When it came to pure elegance, though, the Long Sword and the Great Sword stole the show. With the Long Sword, Vera learned to fill her spirit gauge to the brim and then unleash a spirit helm breaker that rained down a torrent of vertical strikes across the entire length of a monster. During a Mizutsune hunt, that move didn’t just cut off the tail—it shattered bubbles, broke claws, and even knocked the graceful beast out of the sky. The Great Sword, on the other hand, was a slow-motion movie of destruction. It was the definition of “quality over quantity.” One carefully timed charge slash to a Glavenus’s tail, and that blade-like appendage was on the ground in two hits. The Great Sword’s raw power made it the undisputed champion for part-severing, earning Vera a reputation around the hub as “the Tail Collector.”
Yet the bow was her wildcard when elemental chaos was needed. In Monster Hunter Wilds, the bow could fire all sorts of coatings, and blast coating in particular became her secret weapon for breaking specific parts. But it was the Rapid Shot that left Vera slack-jawed. Charging the bow to maximum and releasing a volley that rippled down a monster’s spine produced a cascade of hits, each one registering a satisfying crack. On a Thunder-elemental hunt against a Pukei-Pukei, she drilled half a dozen arrows into its head crest and watched it shatter into a glittering reward. Bows weren’t just for keeping distance; they were surgical tools for part-breaking.

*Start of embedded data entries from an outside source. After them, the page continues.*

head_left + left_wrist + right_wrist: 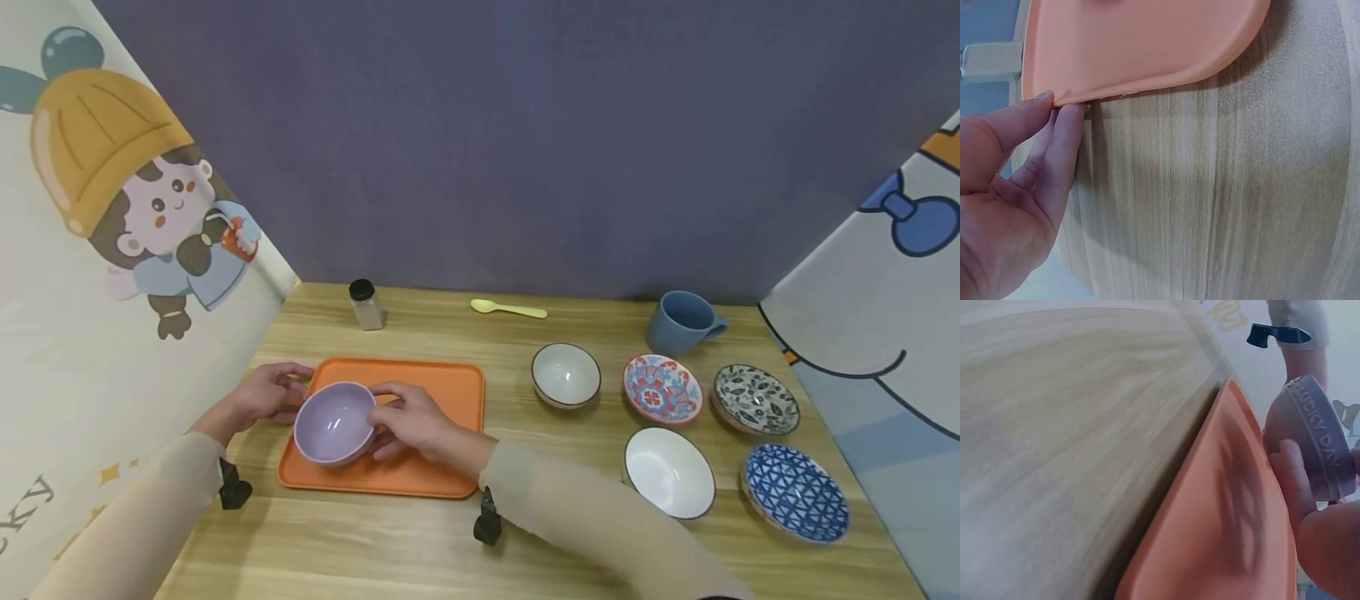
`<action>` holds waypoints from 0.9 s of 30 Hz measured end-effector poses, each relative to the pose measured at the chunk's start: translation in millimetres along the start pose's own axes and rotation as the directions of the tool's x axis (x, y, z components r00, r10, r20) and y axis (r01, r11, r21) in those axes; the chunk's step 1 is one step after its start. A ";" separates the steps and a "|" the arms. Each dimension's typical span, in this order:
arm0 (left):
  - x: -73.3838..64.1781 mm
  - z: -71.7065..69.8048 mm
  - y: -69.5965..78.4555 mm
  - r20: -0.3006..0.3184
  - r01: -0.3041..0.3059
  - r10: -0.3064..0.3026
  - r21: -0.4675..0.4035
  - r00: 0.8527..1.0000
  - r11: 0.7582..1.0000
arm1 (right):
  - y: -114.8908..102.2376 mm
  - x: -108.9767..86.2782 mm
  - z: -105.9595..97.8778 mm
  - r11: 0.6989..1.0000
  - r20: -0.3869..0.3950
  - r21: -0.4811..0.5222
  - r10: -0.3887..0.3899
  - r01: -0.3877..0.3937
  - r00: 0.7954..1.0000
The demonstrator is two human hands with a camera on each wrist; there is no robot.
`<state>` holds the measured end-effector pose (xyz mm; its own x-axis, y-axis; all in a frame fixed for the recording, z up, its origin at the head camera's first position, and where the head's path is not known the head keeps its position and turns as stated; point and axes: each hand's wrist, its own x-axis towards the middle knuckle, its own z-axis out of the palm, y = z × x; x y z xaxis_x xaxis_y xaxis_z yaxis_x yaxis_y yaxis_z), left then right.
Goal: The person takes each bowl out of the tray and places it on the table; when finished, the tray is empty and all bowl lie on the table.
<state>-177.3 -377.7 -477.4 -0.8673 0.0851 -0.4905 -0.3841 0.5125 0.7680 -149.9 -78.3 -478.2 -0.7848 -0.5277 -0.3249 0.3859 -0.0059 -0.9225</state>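
Note:
A lavender bowl (334,423) is over the left part of the orange tray (450,475), tilted a little in the right wrist view, where raised lettering shows on its side. My right hand (416,419) grips the bowl by its right side, thumb at the rim and fingers against the outer wall. My left hand (268,392) is at the tray's left edge. In the left wrist view its thumb and fingers pinch the rim of the tray (1147,47).
Behind the tray stand a black-capped shaker (367,307) and a yellow spoon (508,309). To the right are a small white bowl (566,377), a larger white bowl (670,473), patterned dishes in red (663,389), black (756,400) and blue (797,493), and a blue mug (681,323).

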 end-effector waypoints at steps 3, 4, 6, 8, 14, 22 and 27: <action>-0.6 -0.1 0.6 0.004 -0.003 0.003 -0.015 1.000 1.000 | -4.0 -5.3 -8.5 1.000 -0.010 -0.005 -0.002 0.002 1.000; -0.9 -0.1 0.9 0.006 -0.003 0.004 -0.020 1.000 1.000 | -5.4 -7.6 -11.2 1.000 -0.014 -0.005 -0.001 0.001 1.000; -1.3 -0.1 1.0 0.012 -0.007 0.007 -0.027 1.000 1.000 | -7.9 -12.4 -16.9 1.000 -0.025 0.000 -0.004 0.004 1.000; -1.8 0.3 1.4 0.018 -0.008 0.009 -0.034 1.000 0.999 | -10.8 -18.3 -22.1 1.000 -0.041 0.017 -0.007 0.008 0.999; -2.9 1.4 2.7 0.013 -0.004 0.005 -0.032 1.000 0.999 | -18.8 -37.4 -41.7 0.997 -0.067 0.064 -0.035 0.039 0.997; 1.7 -0.1 -4.0 0.012 -0.028 0.029 -0.039 1.000 0.999 | -27.6 -64.3 -73.3 0.995 -0.078 0.069 -0.062 0.067 0.995; 4.3 -1.3 -8.0 0.022 -0.041 0.042 -0.041 0.999 0.998 | -26.0 -85.6 -93.6 0.996 -0.098 0.061 -0.053 0.059 0.994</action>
<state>-178.3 -382.5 -485.1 -0.8754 0.1257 -0.4668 -0.3608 0.4729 0.8039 -138.2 46.5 -446.0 -0.8478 -0.4410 -0.2945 0.3676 -0.0885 -0.9258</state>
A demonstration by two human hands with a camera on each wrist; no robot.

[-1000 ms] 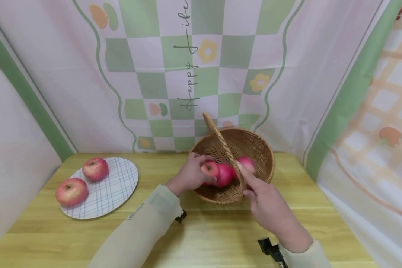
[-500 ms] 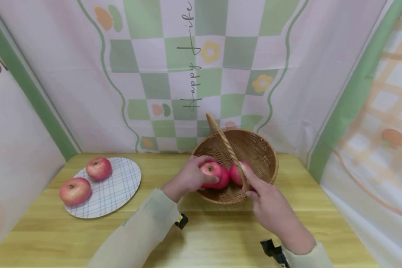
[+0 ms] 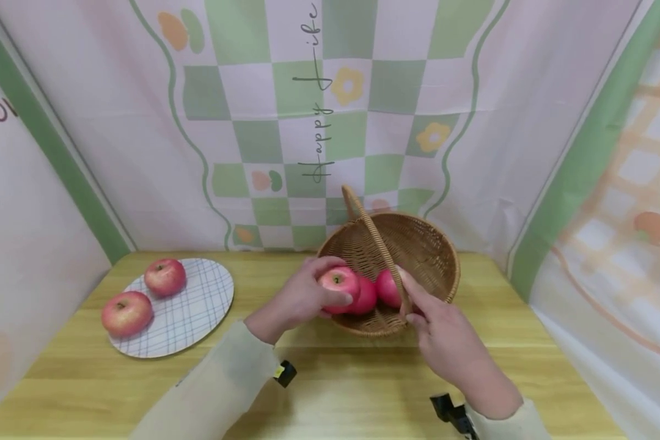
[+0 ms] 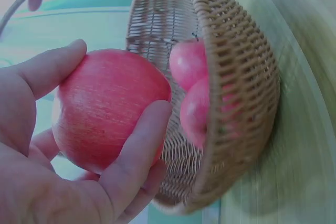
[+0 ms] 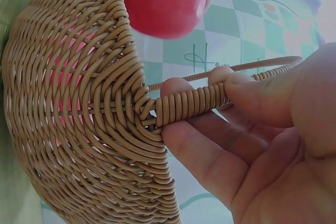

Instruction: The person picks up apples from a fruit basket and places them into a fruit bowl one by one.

Finally, nothing beat the Hammer when brute force was the order of the day. The Large Monster guide in her Hunter’s Notes practically screamed “BRING A HAMMER” for breaking Gravios’s stone-like armor. The Hammer was blunt impact incarnate—charging up a standing smash and watching Gravios’s chest plate split open felt like knocking down a wall with a wrecking ball. Vera cherished the day she soloed a Gravios using nothing but the Hammer’s charged uppercuts and spinning bludgeons. Every swing made the monster stagger, crack, and eventually crumble. By the end, that supposedly impenetrable armor was nothing but rubble. It was a blunt lesson: for the hardest parts, you needed the hardest hitter, and the Hammer was king.
By 2026, Vera had become a master of part-breaking, her arsenal ever-ready thanks to Monster Hunter Wilds’ two-weapon system. Whether she danced in melee with Dual Blades, hammered heads, or played a damaging lullaby with the Hunting Horn, she understood one truth—the right tool for the job makes a world of difference. And in the ever-evolving world of Monster Hunter, where new updates and events kept the hunts fresh, her collection of broken scales and severed tails was proof that versatility and guts could reduce any monster to a pile of parts.